→ Task to complete
Using the listing below, print the line that contains "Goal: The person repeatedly" and each line after it, exactly as shown, through the final one.

→ Supplied material
Start of Block
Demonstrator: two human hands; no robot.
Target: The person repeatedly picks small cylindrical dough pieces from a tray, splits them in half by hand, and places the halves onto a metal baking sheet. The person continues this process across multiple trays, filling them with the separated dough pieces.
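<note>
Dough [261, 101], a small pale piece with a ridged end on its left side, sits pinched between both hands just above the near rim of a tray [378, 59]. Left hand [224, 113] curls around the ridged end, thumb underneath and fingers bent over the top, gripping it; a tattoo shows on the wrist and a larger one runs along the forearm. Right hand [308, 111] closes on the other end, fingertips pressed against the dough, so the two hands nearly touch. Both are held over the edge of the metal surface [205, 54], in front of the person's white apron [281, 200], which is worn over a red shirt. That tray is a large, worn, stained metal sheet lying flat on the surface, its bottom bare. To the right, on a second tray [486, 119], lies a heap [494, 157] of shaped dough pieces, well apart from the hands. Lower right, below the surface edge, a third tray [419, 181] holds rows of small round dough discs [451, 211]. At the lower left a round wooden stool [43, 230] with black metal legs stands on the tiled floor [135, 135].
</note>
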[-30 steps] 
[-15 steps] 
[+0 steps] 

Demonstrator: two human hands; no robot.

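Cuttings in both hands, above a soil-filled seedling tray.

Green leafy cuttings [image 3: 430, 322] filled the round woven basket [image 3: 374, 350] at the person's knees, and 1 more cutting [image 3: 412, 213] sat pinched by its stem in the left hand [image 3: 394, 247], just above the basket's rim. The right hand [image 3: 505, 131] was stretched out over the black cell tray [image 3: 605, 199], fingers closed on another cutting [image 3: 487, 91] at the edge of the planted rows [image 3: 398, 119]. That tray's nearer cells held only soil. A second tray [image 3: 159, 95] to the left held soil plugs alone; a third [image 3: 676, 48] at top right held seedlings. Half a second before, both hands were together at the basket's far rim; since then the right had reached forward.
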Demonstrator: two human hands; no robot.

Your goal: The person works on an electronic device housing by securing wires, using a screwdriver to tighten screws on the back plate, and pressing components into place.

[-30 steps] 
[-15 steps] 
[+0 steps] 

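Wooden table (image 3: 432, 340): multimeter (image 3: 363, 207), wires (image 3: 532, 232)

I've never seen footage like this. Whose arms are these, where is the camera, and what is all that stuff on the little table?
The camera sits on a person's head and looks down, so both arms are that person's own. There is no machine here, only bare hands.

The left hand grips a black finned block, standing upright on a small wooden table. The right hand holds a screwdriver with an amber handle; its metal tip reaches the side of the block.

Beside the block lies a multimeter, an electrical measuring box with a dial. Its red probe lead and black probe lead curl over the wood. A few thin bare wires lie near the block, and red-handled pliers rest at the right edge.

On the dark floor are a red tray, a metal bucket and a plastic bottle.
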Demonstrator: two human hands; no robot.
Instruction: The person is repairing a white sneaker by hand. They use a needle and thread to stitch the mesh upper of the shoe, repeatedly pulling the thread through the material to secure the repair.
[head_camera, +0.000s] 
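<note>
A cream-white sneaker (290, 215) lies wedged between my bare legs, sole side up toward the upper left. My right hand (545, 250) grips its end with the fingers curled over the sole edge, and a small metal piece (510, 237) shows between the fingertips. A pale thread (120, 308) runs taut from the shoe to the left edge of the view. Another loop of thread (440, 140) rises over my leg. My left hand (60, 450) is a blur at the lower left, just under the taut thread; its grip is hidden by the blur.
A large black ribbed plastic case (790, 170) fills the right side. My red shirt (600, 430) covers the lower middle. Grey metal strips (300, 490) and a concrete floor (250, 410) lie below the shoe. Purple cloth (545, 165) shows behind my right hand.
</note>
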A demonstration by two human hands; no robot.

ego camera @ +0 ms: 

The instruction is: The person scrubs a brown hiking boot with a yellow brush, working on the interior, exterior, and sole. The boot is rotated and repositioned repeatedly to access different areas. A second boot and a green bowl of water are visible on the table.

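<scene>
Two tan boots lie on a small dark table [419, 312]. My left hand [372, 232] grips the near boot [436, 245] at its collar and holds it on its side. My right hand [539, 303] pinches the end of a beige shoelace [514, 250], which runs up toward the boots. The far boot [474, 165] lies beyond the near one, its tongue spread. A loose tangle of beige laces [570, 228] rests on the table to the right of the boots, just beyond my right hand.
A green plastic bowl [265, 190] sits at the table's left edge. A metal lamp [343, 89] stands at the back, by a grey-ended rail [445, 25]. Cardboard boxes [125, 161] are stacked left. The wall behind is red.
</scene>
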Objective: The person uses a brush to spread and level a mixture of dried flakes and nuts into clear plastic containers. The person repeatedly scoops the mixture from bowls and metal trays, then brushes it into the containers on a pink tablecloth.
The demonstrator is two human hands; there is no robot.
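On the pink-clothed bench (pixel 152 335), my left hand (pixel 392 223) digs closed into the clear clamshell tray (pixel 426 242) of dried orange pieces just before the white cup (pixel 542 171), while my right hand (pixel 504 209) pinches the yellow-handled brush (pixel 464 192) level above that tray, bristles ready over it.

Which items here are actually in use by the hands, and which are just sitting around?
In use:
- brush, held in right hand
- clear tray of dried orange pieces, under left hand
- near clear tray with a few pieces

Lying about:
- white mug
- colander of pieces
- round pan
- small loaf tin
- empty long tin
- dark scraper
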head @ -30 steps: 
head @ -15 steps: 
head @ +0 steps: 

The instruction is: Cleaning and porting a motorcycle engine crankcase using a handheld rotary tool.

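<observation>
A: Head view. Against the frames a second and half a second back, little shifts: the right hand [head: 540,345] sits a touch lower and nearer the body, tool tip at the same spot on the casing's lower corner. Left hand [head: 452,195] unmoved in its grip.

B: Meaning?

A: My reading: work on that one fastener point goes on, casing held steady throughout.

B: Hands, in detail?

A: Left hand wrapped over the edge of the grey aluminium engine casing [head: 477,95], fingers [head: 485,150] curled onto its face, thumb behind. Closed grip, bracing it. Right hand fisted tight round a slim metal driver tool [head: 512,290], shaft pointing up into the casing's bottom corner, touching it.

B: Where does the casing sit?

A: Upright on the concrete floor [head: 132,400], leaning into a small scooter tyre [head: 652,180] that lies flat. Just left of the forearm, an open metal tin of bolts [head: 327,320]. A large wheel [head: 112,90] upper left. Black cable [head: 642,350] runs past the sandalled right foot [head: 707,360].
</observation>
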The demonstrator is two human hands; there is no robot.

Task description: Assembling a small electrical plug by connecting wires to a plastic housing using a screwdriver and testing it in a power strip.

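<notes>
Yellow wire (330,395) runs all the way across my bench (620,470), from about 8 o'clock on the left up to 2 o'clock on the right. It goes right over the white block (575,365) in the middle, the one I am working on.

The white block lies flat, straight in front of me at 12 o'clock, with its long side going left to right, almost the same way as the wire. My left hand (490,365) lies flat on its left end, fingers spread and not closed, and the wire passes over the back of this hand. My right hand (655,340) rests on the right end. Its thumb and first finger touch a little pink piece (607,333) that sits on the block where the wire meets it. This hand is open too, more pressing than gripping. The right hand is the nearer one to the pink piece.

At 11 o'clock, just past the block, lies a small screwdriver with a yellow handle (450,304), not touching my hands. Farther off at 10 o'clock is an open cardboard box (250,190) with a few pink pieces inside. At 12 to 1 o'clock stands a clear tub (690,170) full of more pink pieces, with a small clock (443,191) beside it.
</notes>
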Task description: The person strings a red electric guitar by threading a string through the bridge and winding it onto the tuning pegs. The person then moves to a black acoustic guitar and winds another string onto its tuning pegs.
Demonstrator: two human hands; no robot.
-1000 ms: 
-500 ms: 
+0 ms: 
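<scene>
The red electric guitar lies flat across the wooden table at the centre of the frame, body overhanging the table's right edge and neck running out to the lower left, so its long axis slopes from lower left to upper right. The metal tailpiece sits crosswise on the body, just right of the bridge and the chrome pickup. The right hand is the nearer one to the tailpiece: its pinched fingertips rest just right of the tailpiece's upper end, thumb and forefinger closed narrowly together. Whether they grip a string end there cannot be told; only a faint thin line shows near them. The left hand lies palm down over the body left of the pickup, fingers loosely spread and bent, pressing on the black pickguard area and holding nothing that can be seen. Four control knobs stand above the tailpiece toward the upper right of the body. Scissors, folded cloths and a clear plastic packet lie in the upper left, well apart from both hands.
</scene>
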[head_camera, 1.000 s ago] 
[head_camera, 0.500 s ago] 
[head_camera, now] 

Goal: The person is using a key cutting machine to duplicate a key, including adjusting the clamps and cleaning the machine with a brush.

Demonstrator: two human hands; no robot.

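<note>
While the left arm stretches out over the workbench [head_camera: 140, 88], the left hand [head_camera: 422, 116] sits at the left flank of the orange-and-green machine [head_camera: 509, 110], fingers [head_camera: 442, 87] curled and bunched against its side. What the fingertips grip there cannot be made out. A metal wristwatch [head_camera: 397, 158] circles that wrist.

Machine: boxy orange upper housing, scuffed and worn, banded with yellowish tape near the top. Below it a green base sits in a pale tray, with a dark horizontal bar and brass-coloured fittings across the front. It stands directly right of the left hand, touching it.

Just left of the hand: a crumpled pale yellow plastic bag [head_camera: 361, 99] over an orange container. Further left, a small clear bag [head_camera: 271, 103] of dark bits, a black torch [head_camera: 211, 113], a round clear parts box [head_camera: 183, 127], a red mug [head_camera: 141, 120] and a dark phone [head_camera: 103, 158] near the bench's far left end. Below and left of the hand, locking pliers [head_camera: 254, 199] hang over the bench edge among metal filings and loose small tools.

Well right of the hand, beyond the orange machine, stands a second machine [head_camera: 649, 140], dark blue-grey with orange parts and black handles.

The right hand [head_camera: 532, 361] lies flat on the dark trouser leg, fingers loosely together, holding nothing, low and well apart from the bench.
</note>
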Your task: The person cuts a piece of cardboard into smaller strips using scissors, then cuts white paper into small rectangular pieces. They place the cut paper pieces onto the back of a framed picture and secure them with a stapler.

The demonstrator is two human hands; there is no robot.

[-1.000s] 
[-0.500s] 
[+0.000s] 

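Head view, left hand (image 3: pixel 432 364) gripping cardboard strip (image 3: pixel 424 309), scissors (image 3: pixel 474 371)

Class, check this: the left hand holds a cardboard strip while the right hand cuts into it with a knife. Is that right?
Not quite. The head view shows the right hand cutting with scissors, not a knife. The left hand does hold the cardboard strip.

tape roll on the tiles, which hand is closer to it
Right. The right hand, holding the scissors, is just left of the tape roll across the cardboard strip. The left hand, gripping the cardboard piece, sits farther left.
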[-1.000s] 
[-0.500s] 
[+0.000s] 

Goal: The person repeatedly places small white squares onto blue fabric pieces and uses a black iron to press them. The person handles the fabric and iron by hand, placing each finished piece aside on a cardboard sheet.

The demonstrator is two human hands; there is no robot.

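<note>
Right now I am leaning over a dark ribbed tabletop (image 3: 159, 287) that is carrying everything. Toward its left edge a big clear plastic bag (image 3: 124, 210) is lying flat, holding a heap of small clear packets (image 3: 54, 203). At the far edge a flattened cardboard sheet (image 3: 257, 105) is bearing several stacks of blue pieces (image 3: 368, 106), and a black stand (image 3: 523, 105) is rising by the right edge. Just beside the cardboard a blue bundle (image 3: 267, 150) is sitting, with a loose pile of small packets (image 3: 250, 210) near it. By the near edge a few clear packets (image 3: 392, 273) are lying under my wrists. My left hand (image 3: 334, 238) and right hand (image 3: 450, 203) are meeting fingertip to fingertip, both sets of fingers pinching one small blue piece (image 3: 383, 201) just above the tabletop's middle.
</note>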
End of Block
→ Output for this exercise
Goal: The person repeatedly places small white squares onto blue fabric pieces and uses a black iron to press them. The person handles the fabric and iron by hand, placing each finished piece aside on a cardboard sheet.

The demonstrator is two human hands; there is no robot.

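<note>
Right now I am leaning over a dark ribbed tabletop (image 3: 159, 287) that is carrying everything. Toward its left edge a big clear plastic bag (image 3: 124, 210) is lying flat, holding a heap of small clear packets (image 3: 54, 203). At the far edge a flattened cardboard sheet (image 3: 257, 105) is bearing several stacks of blue pieces (image 3: 368, 106), and a black stand (image 3: 523, 105) is rising by the right edge. Just beside the cardboard a blue bundle (image 3: 267, 150) is sitting, with a loose pile of small packets (image 3: 250, 210) near it. By the near edge a few clear packets (image 3: 392, 273) are lying under my wrists. My left hand (image 3: 334, 238) and right hand (image 3: 450, 203) are meeting fingertip to fingertip, both sets of fingers pinching one small blue piece (image 3: 383, 201) just above the tabletop's middle.
</note>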

Nothing further is required for this exercise.